In Vic’s case it was a matter of “just doing a job, flying for your country and doing the best you could.” Which is how Vic Murphy modestly described his World War II service which effectively ended on April 19, 1945 during a sortie over enemy airfields in Northern Germany to ensure the few remaining Luftwaffe planes stayed on the ground.
Unfortunately some enemy aircraft were already in the air, and being flown by German pilots still keen to do their defensive job. On that spring afternoon Flying Officer Murphy’s four-plane section found itself attacked and outnumbered by a formation of Focke Wolfe 190s which, he still suspects, were factory-fresh because they had no camouflage on their fuselage.
His later debriefing report for the Royal Air Force, to which he was attached, described one of the last aerial dogfights in the European theatre:
“I was in a steep turn attacking a FW 190 when I saw another FW 190 firing at me, but as his angle off was 60 degrees I did not think he could hit me. But then my engine cut and I caught fire, so he must have hit me. I bailed out and landed south of Wittenburg.”
Within minutes this unhurt but angry young airman was captured by German soldiers. That night they marched him to Wittenburg where an officer interrogated him (“I gave only my name, rank and number,” reported Flying Officer Murphy), confiscated his maps, course card and aids box but let him keep his personal belongings. Next morning he was taken to nearby Hagenow air base, handed over to the Luftwaffe and placed in solitary confinement.
His RAF report described the food he was given as “reasonable”. There was “one good hot meal,” a stew with no meat but “plenty of vegetables” supplemented with three slices of bread and margarine. The rest, he reported, was “not eatable.”
After seven days he and another prisoner were moved to a prison-of-war camp at Ludwigslust. During their 30 kilometre journey there they found themselves strafed by Spitfires from Murphy’s own RAF Wing. He had spent a couple of days at this camp with other allied officers, mostly Americans, when the German Kommandant anounced that the Russians were sweeping through Berlin, 150 kilometres to the south east.
Flying Officer Murphy’s report explained that the Kommandant said “he could leave us there to be captured by the Russians, or else he could take us north where we would be nearer the British forces.”
“We thought he was bullshitting and told him that we would rather stay and be captured by the Russians.”

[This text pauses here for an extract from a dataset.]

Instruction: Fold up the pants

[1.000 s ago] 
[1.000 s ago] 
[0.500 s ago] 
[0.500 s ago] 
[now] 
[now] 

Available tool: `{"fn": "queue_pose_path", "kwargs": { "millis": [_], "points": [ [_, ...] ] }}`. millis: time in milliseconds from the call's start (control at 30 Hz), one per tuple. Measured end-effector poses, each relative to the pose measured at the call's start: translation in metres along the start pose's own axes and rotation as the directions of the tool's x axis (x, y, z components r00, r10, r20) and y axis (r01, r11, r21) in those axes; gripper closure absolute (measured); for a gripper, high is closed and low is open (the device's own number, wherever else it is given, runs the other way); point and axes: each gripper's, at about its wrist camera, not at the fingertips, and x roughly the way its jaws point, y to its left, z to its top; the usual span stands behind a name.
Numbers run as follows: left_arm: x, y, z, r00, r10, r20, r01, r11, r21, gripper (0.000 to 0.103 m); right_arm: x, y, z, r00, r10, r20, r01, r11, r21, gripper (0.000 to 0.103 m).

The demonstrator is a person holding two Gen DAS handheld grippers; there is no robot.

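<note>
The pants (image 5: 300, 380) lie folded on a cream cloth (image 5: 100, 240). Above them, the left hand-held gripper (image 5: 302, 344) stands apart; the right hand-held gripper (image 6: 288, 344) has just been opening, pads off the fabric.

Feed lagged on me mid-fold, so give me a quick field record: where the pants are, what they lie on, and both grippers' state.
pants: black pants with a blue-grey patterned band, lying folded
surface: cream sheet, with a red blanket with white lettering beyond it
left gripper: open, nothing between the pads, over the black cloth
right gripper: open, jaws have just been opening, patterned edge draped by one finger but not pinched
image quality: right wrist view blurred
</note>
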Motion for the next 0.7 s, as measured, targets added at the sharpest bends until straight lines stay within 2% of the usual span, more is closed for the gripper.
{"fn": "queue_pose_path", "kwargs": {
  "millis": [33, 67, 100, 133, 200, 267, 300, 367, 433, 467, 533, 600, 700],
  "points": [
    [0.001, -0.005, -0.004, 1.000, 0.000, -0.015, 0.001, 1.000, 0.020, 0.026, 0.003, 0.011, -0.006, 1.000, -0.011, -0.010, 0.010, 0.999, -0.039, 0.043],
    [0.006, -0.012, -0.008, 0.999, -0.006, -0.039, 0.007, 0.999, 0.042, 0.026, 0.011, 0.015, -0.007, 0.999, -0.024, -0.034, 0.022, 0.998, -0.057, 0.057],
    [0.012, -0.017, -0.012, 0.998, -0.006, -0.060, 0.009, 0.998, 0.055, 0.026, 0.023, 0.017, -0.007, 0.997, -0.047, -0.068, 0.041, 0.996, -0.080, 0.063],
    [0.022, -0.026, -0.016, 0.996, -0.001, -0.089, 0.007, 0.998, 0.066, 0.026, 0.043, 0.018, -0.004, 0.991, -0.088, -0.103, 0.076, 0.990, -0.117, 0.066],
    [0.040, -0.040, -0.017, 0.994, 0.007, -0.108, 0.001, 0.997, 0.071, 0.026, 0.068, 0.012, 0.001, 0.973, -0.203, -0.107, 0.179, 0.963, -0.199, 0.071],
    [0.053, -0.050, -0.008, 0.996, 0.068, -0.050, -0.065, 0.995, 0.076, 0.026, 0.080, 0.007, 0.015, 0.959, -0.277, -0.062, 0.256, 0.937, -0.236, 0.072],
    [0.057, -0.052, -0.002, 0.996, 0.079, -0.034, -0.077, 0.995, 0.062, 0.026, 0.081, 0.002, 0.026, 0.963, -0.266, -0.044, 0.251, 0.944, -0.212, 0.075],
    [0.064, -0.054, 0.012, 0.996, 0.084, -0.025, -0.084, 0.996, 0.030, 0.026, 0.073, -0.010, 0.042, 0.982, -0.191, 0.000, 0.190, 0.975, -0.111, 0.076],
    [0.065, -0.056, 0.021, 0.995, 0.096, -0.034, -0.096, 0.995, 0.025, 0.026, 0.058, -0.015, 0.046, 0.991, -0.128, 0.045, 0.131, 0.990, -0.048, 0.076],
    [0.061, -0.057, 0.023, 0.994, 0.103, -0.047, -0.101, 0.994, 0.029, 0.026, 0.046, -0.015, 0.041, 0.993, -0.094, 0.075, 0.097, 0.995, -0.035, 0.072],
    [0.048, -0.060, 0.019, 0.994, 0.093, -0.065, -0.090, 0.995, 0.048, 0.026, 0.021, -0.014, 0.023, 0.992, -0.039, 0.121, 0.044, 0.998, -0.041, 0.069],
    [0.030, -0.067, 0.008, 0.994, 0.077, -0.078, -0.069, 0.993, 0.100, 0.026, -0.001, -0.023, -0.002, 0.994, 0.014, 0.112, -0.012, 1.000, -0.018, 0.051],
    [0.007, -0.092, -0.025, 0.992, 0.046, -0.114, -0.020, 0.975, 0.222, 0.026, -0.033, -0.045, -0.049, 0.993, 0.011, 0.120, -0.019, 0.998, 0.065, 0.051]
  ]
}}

Nevertheless the Kommandant was obviously concerned for the safety of his prisoners and guards because, at 2 o’clock next morning, preparations began for both groups to decamp and head north.
After some days on foot and travelling in horse-drawn vehicles, 60 allied prisoners-of-war, 30 guards and a number of guard-dogs reached the Schleswig-Holstein village of Labenz where the sound of tanks could be heard. “The Germans told us they would leave us there until British forces came – and they did with 12 guards,” his report continued. Next morning all guards had gone and, barely hours before the fighting ended, he and his fellow prisoners-of-war were rescued by Field Marshall Montgomery’s troops.
After the war Vic Murphy returned to Australia via Canada accompanied by his wife Ria who had served in the Royal Canadian Air Force. The couple had married when Vic was a Flying Instructor in Montreal before being posted to England.
Back home Vic operated a milk-bar, then worked for a brewery before going into real estate and opening his own office in Queensland. Although they later retired to North Eltham Victoria, the Murphys regularly returned north by car for holidays. Although Vic enjoyed the long drive each way, he never again flew an aeroplane. “A good friend with a light plane sometimes takes me up and offers me the controls but no, I just don’t feel like it,” Vic said.
Then in 2004 – 59 years after his plane plunged into marshland near Schwerinsee, east of Hamburg – Vic received a surprise telephone call informing him that British archaeologists and members of a German historical society had found his wrecked Spitfire. Almost before he had time to blink, Vic was on an all-expenses-paid trip to Germany to witness the plane’s excavation. This fascinating event, which made news around the world, was broadcast live on British TV’s “Channel 5”.
All of a sudden everything came back to the amazed Australian who had been sitting quietly on a plastic garden-chair watching an excavator recover the wreckage from the bog. “Every picture, every second, every detail,” he explained in a frail voice to a German reporter who later wrote of a fateful “meeting with the past.”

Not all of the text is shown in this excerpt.